Deconstruyendo la meditación y
acercándola más a la manera en que se entiende y se habita el mundo en
Occidente, en 2001 un grupo de investigación de la Universidad de
Wisconsin descubrió en el cerebro de los asiduos la formación de un
patrón de actividad en la zona frontal del cerebro que, entre otras
cosas, está asociado a estados emocionales de “enfoque-orientado” (approach-oriented), estado en el cual el individuo está inclinado a interactuar con el mundo que lo rodea y no a huir de él.
Asimismo, trascendiendo este aspecto del
control de las emociones, otra investigación, esta realizada en 2012 en
la Universidad de Washington, se intentó echar abajo el mito del
“multitasking”, la supuesta habilidad de prestar atención a decenas de
acciones simultáneas y, lo que al parecer es todavía más valorado, ser
el protagonista de ese circo o de tareas cotidianas. Tomando tres grupos
de voluntarios que recibieron clases de meditación pero en distintas
etapas de la prueba ―antes y después de esta, y el tercero un curso
sobre relajación corporal―, los investigadores descubrieron que meditar
provocó que los voluntarios tuvieran pocas emociones negativas al final
del día e incluso que vieran mejorada significativamente su habilidad
para concentrarse.
“La conciencia, en otras palabras, ayuda
a nuestras redes de atención a comunicarse mejor y con menos
interrupciones de lo que otras querrían”, escribe la articulista, quien
agrega además que este podría ser el estado natural de las redes de
nuestro cerebro, aquel en que estas se encuentran durante sus horas de
descanso.
Como se ve, la meditación tiene un campo
de acción amplio que involucra emociones, pensamientos y hábitos
mentales, incluso coqueteando con nociones tan caras a la espiritualidad
y la metafísica de Occidente como el autocontrol y el autoconocimiento.
“Conócete a ti mismo” es, por mucho, uno de los lemas más antiguos e
iterados de nuestra historia, un mandato que lleva implícita la relación
casi necesaria entre conocimiento y control: solo se controla lo que se
conoce, solo te puedes controlar a ti mismo cuando te conoces lo
suficiente. Y si algo caracteriza la construcción que ha hecho Occidente
de la naturaleza humana es el enfrentamiento entre los instintos y la
cultura, entre la pulsión dionisiaca y la apolínea, el atavismo y la
civilización, Jekyll y Hyde.
Meditar, de alguna manera, no se trata
de controlar ni de conocer. Ambas nociones le son un tanto ajenas.
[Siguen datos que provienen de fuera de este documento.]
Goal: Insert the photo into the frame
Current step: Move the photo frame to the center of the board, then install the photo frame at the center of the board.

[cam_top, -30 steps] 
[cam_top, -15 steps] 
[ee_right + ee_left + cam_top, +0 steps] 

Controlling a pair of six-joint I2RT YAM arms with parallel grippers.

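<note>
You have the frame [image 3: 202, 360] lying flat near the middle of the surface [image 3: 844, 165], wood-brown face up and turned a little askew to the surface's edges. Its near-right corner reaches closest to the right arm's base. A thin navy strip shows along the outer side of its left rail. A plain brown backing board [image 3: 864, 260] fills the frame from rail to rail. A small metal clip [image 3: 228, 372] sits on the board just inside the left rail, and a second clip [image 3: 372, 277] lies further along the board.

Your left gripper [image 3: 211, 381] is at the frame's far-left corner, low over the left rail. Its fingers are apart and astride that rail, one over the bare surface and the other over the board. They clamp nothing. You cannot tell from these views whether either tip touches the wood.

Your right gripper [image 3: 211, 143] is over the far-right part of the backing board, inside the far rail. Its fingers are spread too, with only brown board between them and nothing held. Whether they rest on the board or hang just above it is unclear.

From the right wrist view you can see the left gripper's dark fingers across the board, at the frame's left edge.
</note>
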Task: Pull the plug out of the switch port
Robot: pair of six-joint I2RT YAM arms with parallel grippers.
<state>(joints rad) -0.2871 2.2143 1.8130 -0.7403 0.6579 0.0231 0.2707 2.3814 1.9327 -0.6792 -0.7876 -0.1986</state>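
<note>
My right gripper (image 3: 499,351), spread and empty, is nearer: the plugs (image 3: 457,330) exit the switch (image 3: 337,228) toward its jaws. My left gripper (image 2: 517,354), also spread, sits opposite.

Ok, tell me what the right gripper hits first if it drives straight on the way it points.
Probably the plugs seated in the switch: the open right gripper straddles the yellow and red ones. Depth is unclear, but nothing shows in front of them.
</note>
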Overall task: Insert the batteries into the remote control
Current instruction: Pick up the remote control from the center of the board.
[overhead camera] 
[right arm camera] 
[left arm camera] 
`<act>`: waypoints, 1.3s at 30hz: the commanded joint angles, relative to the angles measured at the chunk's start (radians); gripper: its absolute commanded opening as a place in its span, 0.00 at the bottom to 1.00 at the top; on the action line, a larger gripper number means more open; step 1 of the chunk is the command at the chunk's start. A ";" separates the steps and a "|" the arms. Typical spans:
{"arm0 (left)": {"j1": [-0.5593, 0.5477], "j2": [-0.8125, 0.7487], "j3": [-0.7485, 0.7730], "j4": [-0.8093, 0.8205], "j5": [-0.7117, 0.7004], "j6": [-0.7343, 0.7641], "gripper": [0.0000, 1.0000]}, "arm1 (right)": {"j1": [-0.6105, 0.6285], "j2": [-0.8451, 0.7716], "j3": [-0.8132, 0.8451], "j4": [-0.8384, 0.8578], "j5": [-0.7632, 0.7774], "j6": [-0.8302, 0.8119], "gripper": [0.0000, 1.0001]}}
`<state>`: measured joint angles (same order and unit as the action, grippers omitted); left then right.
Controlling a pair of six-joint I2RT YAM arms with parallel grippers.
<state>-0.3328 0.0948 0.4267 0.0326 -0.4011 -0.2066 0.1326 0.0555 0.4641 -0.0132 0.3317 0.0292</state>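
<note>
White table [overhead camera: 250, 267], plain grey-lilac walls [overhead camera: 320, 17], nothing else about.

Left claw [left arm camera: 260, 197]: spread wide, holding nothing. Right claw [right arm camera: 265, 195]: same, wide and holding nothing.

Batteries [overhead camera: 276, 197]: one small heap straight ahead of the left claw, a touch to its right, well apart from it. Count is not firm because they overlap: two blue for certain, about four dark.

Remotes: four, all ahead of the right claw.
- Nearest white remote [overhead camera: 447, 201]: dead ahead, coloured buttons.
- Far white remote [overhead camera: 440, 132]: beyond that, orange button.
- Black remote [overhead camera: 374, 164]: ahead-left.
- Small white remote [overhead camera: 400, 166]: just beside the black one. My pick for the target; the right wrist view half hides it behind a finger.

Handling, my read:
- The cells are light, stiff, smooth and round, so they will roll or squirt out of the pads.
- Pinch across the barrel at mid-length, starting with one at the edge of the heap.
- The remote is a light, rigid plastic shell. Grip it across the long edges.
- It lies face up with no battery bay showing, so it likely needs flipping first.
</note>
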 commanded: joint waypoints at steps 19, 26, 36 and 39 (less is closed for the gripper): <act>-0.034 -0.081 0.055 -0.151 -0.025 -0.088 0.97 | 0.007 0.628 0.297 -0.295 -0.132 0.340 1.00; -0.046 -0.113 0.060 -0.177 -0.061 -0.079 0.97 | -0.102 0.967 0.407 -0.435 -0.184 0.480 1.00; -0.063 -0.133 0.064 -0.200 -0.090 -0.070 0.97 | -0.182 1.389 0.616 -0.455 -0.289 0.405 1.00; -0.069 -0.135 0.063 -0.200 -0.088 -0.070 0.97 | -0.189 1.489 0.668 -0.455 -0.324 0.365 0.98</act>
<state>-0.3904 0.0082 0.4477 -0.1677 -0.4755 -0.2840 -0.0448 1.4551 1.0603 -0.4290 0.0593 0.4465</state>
Sus
propósitos son menos ambiciosos y, por lo mismo, más asequibles. El
infierno en que Occidente sume nuestro pensamiento se disuelve en una
práctica mucho más humana, una habilidad muy concreta que solo por los
fines que cada persona persiga, puede ser que deriven hacia otras rutas.
Concluye Konnikova:
El corazón de la
conciencia es la habilidad de poner atención. Eso es exactamente lo que
Holmes hace cuando junta sus dedos, o cuando exhala una fina nube de
humo. Centra su atención en un solo elemento. […] En el tiempo que toma
al detective Mac trompicar por todos esos poblados en busca del ciclista
extraviado en “The Valley of Fear”, Holmes resuelve el crimen entero
sin dejar la habitación donde ocurrió el asesinato. Esa es la cosa con
la conciencia. Parece que te hace más lento, pero en realidad te da los
recursos que necesitas para acelerar tu pensamiento.
La diferencia entre
un Holmes y un Watson es, esencialmente, de práctica. La atención es
finita, es cierto, pero también se puede entrenar.